___ Exercise data ___

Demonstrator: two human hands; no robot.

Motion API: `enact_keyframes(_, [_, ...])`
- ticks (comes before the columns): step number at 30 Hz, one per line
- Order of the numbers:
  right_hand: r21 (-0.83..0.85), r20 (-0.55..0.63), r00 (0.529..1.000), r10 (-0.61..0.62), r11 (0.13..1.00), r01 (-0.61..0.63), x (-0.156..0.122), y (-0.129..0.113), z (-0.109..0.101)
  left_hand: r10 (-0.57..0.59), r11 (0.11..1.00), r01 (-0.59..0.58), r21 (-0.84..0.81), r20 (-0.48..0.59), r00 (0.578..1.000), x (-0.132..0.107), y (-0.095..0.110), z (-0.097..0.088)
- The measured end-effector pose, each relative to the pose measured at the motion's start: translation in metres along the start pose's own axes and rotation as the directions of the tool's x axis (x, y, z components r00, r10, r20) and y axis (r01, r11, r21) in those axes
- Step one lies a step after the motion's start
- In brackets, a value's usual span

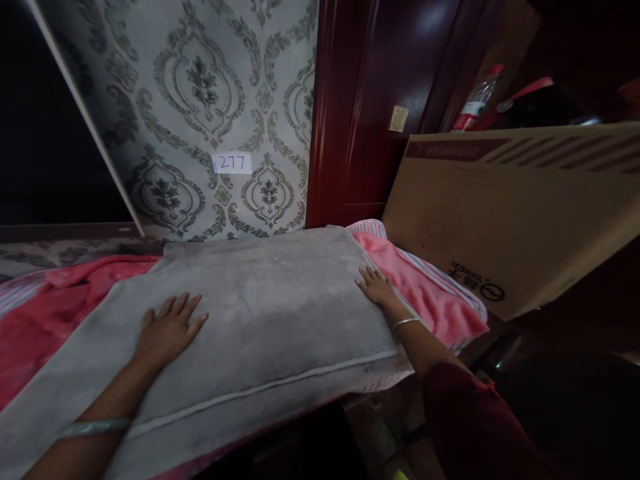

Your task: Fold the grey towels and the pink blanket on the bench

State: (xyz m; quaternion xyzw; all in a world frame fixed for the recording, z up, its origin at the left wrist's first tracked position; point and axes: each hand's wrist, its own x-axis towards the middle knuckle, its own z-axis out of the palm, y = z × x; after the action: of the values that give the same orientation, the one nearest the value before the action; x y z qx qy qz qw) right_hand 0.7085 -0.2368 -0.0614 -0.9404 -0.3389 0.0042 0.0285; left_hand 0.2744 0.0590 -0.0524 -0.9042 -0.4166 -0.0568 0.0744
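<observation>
A grey plush cloth (280, 293), with a pale seam line running along its near side, is spread over a raised surface. On its left part my left hand (167, 330) lies flat, fingers spread and palm down. My right hand (376, 287) rests near the cloth's right edge, its fingers stretched out. Neither hand grips anything. Pink fabric (420, 280) shows beyond the cloth on the right, and red-pink fabric (65, 307) lies bunched on the left. What lies beneath the cloth is hidden.
A large cardboard box (520, 207) stands at the right, with a plastic bottle (480, 100) behind its upper edge. Patterned wallpaper bears a paper label (233, 163) reading 277. A dark red door (370, 100) and a dark screen (55, 133) border the wall.
</observation>
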Motion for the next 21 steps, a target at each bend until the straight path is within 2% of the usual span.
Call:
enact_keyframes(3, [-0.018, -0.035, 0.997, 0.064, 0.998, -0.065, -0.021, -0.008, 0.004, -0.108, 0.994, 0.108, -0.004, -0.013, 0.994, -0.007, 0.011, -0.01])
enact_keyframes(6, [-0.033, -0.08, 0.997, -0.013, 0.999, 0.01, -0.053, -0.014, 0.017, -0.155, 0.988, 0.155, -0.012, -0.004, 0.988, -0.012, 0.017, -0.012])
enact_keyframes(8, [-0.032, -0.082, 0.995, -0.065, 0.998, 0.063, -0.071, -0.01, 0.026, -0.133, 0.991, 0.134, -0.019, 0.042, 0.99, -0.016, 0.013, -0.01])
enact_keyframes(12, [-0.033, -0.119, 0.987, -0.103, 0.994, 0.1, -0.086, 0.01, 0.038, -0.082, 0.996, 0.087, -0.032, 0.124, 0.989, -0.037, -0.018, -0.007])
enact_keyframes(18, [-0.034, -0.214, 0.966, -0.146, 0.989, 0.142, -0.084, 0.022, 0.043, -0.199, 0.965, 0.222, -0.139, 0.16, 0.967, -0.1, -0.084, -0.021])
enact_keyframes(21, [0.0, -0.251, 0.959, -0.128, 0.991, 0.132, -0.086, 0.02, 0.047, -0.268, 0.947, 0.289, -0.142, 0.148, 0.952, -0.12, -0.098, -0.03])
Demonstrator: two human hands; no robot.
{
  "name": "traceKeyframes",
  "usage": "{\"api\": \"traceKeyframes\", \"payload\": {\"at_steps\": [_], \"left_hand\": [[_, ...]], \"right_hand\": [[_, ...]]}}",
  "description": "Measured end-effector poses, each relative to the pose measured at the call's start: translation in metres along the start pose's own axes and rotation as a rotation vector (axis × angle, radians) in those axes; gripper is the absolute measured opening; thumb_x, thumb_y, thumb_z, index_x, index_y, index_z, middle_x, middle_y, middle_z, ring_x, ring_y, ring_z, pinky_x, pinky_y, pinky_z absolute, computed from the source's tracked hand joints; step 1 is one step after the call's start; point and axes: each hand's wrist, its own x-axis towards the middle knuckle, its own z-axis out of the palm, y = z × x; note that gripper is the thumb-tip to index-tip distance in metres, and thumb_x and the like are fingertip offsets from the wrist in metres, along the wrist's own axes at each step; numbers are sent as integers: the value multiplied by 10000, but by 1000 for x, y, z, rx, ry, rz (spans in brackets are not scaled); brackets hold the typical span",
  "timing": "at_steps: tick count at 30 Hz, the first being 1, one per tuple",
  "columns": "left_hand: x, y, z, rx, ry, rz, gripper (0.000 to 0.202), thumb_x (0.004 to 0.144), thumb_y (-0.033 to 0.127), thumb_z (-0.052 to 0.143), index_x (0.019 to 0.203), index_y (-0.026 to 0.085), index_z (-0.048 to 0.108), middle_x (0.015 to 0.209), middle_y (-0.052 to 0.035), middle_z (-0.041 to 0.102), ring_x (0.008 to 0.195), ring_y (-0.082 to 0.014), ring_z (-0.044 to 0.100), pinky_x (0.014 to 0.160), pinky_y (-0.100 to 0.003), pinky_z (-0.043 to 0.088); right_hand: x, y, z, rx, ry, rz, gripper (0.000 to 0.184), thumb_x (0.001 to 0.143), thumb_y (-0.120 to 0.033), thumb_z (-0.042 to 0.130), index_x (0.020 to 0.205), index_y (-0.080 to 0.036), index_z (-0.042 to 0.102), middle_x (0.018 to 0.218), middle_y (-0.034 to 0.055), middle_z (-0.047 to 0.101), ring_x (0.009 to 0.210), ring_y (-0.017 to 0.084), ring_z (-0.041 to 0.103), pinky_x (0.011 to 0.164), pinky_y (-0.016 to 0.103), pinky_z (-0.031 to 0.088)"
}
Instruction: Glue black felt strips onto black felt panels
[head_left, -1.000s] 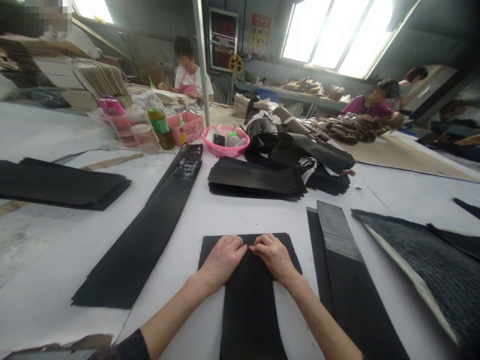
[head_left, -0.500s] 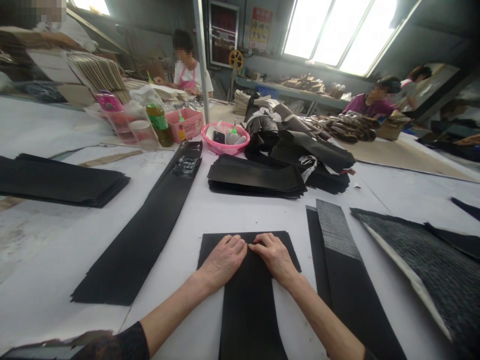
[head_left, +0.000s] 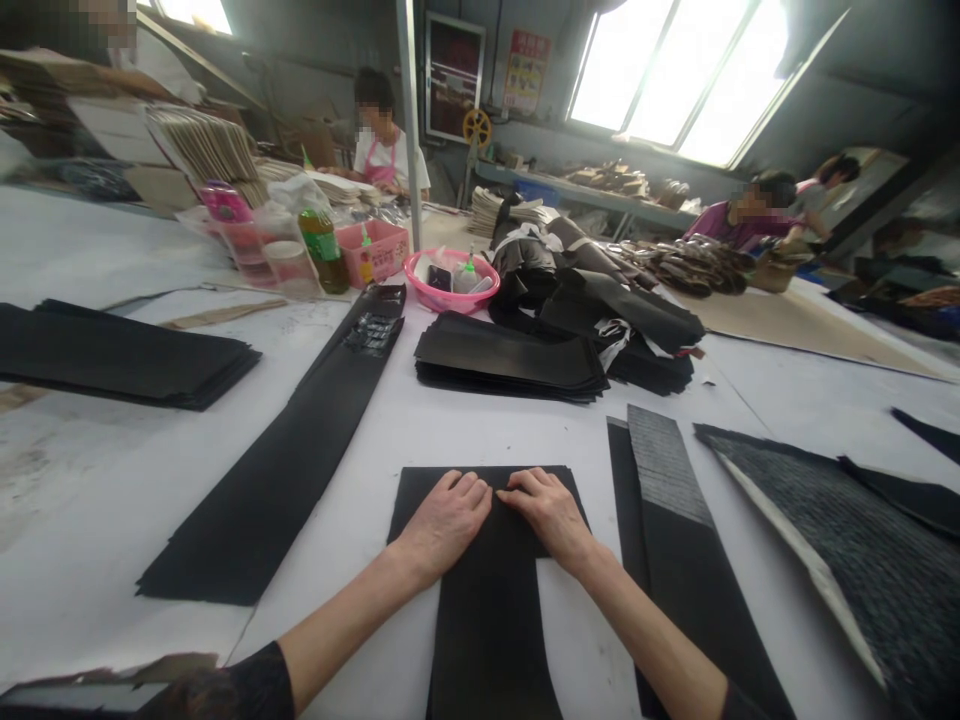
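A black sheet (head_left: pixel 487 610) lies flat on the white tabletop (head_left: pixel 465 430), close to the near edge and about in the middle. It is wide at the far end and thin at the near end. The left hand (head_left: pixel 444 520) and the right hand (head_left: pixel 550 513) both rest palm down on the wide part. Their fingers are bent a little and press on the sheet, and the fingertips of the two hands meet in the middle. Neither hand is closed around anything. Just to the right lies a grey strip (head_left: pixel 664 465) on top of a black one. To the left, a long black strip (head_left: pixel 300 450) runs toward the far side. Farther back sits a stack of black sheets (head_left: pixel 510 360). Behind it is a pink bowl (head_left: pixel 450 300), with a green bottle (head_left: pixel 322 245) to its left. Another black stack (head_left: pixel 120 350) lies by the left edge.
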Motion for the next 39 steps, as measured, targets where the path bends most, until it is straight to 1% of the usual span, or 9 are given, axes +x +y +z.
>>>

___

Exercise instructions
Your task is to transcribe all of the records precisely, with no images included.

Task output
Demonstrator: two human hands; no robot.

Motion API: `enact_keyframes(_, [_, ...])`
- ticks (comes before the columns): step number at 30 Hz, one per line
- Order of the numbers:
  right_hand: r21 (-0.83..0.85), r20 (-0.55..0.63), r00 (0.529..1.000), r10 (-0.61..0.62), r11 (0.13..1.00), r01 (-0.61..0.63), x (-0.156..0.122), y (-0.129..0.113), z (-0.109..0.101)
  left_hand: r10 (-0.57..0.59), r11 (0.11..1.00), r01 (-0.59..0.58), r21 (-0.84..0.81), r20 (-0.48..0.59), r00 (0.578..1.000), x (-0.132..0.107), y (-0.095..0.110), z (-0.097..0.088)
- The measured end-effector pose, each relative to the pose measured at the motion's start: translation in metres along the start pose's own axes and rotation as the directions of the tool's x axis (x, y, z components r00, r10, r20) and y axis (r01, r11, r21) in those axes
- Step one lies a step after the motion's start
- In brackets, a value's usual span


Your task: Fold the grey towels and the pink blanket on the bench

State: (xyz m; quaternion xyzw; all in a world frame fixed for the recording, z up, its origin at the left wrist's first tracked position; point and axes: each hand's wrist, its own x-axis towards the middle knuckle, its own z-axis out of the palm, y = z × x; after the action: of the values that give the same orientation, the one nearest the value before the action; x y z qx qy qz qw) right_hand 0.7085 -0.2368 -0.0614 -0.9404 -0.3389 0.0042 0.0285; left_hand 0.2744 0.0590 -0.0524 -0.9042 -0.4166 -0.0568 0.0744
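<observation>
A grey plush cloth (280, 293), with a pale seam line running along its near side, is spread over a raised surface. On its left part my left hand (167, 330) lies flat, fingers spread and palm down. My right hand (376, 287) rests near the cloth's right edge, its fingers stretched out. Neither hand grips anything. Pink fabric (420, 280) shows beyond the cloth on the right, and red-pink fabric (65, 307) lies bunched on the left. What lies beneath the cloth is hidden.
A large cardboard box (520, 207) stands at the right, with a plastic bottle (480, 100) behind its upper edge. Patterned wallpaper bears a paper label (233, 163) reading 277. A dark red door (370, 100) and a dark screen (55, 133) border the wall.
</observation>
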Motion for the next 21 steps, a target at each bend until the straight path is within 2% of the usual span.
Call:
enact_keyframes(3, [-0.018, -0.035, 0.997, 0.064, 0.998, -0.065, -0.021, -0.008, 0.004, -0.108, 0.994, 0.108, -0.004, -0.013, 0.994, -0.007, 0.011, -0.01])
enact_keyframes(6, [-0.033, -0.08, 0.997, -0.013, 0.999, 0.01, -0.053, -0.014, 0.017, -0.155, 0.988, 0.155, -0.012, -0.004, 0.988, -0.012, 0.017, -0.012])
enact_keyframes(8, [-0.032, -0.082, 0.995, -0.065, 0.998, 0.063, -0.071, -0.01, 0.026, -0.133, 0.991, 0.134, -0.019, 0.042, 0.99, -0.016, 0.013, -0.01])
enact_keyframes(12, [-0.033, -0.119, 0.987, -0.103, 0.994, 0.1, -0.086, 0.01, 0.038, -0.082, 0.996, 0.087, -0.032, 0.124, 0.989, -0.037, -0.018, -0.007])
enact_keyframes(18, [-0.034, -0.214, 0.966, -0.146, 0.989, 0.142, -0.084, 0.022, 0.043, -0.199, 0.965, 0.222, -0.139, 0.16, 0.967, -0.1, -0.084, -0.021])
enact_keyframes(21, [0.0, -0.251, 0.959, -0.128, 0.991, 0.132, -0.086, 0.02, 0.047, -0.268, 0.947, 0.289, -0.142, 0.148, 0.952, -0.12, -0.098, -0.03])
Demonstrator: two human hands; no robot.
{
  "name": "traceKeyframes",
  "usage": "{\"api\": \"traceKeyframes\", \"payload\": {\"at_steps\": [_], \"left_hand\": [[_, ...]], \"right_hand\": [[_, ...]]}}",
  "description": "Measured end-effector poses, each relative to the pose measured at the call's start: translation in metres along the start pose's own axes and rotation as a rotation vector (axis × angle, radians) in those axes; gripper is the absolute measured opening; thumb_x, thumb_y, thumb_z, index_x, index_y, index_z, middle_x, middle_y, middle_z, ring_x, ring_y, ring_z, pinky_x, pinky_y, pinky_z absolute, computed from the source's tracked hand joints; step 1 is one step after the call's start; point and axes: each hand's wrist, its own x-axis towards the middle knuckle, its own z-axis out of the palm, y = z × x; note that gripper is the thumb-tip to index-tip distance in metres, and thumb_x and the like are fingertip offsets from the wrist in metres, along the wrist's own axes at each step; numbers are sent as integers: the value multiplied by 10000, but by 1000 for x, y, z, rx, ry, rz (spans in brackets are not scaled); brackets hold the typical span",
  "timing": "at_steps: tick count at 30 Hz, the first being 1, one per tuple",
  "columns": "left_hand: x, y, z, rx, ry, rz, gripper (0.000 to 0.202), thumb_x (0.004 to 0.144), thumb_y (-0.033 to 0.127), thumb_z (-0.052 to 0.143), index_x (0.019 to 0.203), index_y (-0.026 to 0.085), index_z (-0.048 to 0.108), middle_x (0.015 to 0.209), middle_y (-0.052 to 0.035), middle_z (-0.041 to 0.102), ring_x (0.008 to 0.195), ring_y (-0.082 to 0.014), ring_z (-0.044 to 0.100), pinky_x (0.014 to 0.160), pinky_y (-0.100 to 0.003), pinky_z (-0.043 to 0.088); right_hand: x, y, z, rx, ry, rz, gripper (0.000 to 0.184), thumb_x (0.001 to 0.143), thumb_y (-0.120 to 0.033), thumb_z (-0.042 to 0.130), index_x (0.020 to 0.205), index_y (-0.080 to 0.036), index_z (-0.042 to 0.102), middle_x (0.018 to 0.218), middle_y (-0.034 to 0.055), middle_z (-0.047 to 0.101), ring_x (0.009 to 0.210), ring_y (-0.017 to 0.084), ring_z (-0.041 to 0.103), pinky_x (0.011 to 0.164), pinky_y (-0.016 to 0.103), pinky_z (-0.031 to 0.088)"
}
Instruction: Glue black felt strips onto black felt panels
[head_left, -1.000s] 
[head_left, -0.500s] 
[head_left, +0.000s] 
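A black sheet (head_left: pixel 487 610) lies flat on the white tabletop (head_left: pixel 465 430), close to the near edge and about in the middle. It is wide at the far end and thin at the near end. The left hand (head_left: pixel 444 520) and the right hand (head_left: pixel 550 513) both rest palm down on the wide part. Their fingers are bent a little and press on the sheet, and the fingertips of the two hands meet in the middle. Neither hand is closed around anything. Just to the right lies a grey strip (head_left: pixel 664 465) on top of a black one. To the left, a long black strip (head_left: pixel 300 450) runs toward the far side. Farther back sits a stack of black sheets (head_left: pixel 510 360). Behind it is a pink bowl (head_left: pixel 450 300), with a green bottle (head_left: pixel 322 245) to its left. Another black stack (head_left: pixel 120 350) lies by the left edge.
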Motion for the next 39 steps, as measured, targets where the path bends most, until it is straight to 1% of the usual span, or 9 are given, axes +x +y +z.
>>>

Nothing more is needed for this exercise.